* [WHAT THE TASK REQUIRES]
From top to bottom, print the listing word for word and skip any pictures it contains.
**********
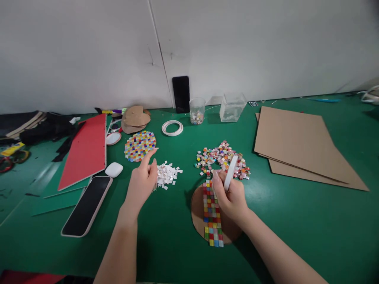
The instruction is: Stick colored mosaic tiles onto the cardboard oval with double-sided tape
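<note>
My right hand (233, 199) is closed round a slim white stick-like tool (231, 173); its working tip is hidden by my fingers. Under that hand lies a round cardboard disc (197, 209), with rows of small coloured mosaic tiles (211, 211) forming a band down its middle. Just beyond the disc spreads a loose pile of mixed coloured tiles (220, 154). My left hand (143, 177) hovers beside a heap of small white tiles (167, 174), index finger stretched out and thumb apart, holding nothing I can see. A tile-covered disc (139, 146) sits just past its fingertips.
Cardboard sheets (291, 146) lie at the right. Along the wall stand a dark phone (181, 94), a plastic cup (197, 112) and a clear box (232, 108). A white tape roll (172, 128), red board (85, 150), white case (114, 170) and another phone (87, 207) lie leftward.
</note>
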Available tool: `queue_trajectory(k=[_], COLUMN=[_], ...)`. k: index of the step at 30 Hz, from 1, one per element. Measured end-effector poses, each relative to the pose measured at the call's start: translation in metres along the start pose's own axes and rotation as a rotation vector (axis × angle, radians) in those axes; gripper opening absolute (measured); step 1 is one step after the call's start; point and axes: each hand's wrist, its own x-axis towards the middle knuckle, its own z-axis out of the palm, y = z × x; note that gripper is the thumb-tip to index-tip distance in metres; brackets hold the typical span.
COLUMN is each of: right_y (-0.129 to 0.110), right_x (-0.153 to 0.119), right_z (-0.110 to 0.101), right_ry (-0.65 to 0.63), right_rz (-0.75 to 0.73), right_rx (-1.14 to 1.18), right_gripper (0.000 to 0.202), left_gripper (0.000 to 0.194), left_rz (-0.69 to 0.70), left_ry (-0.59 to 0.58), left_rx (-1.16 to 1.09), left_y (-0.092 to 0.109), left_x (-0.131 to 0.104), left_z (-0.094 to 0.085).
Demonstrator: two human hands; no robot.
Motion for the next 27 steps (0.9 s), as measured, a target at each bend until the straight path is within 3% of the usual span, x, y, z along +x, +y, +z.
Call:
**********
* [SOLUTION FOR THIS PROBLEM]
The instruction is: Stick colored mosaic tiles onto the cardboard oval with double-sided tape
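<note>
My right hand (233, 199) is closed round a slim white stick-like tool (231, 173); its working tip is hidden by my fingers. Under that hand lies a round cardboard disc (197, 209), with rows of small coloured mosaic tiles (211, 211) forming a band down its middle. Just beyond the disc spreads a loose pile of mixed coloured tiles (220, 154). My left hand (143, 177) hovers beside a heap of small white tiles (167, 174), index finger stretched out and thumb apart, holding nothing I can see. A tile-covered disc (139, 146) sits just past its fingertips.
Cardboard sheets (291, 146) lie at the right. Along the wall stand a dark phone (181, 94), a plastic cup (197, 112) and a clear box (232, 108). A white tape roll (172, 128), red board (85, 150), white case (114, 170) and another phone (87, 207) lie leftward.
</note>
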Available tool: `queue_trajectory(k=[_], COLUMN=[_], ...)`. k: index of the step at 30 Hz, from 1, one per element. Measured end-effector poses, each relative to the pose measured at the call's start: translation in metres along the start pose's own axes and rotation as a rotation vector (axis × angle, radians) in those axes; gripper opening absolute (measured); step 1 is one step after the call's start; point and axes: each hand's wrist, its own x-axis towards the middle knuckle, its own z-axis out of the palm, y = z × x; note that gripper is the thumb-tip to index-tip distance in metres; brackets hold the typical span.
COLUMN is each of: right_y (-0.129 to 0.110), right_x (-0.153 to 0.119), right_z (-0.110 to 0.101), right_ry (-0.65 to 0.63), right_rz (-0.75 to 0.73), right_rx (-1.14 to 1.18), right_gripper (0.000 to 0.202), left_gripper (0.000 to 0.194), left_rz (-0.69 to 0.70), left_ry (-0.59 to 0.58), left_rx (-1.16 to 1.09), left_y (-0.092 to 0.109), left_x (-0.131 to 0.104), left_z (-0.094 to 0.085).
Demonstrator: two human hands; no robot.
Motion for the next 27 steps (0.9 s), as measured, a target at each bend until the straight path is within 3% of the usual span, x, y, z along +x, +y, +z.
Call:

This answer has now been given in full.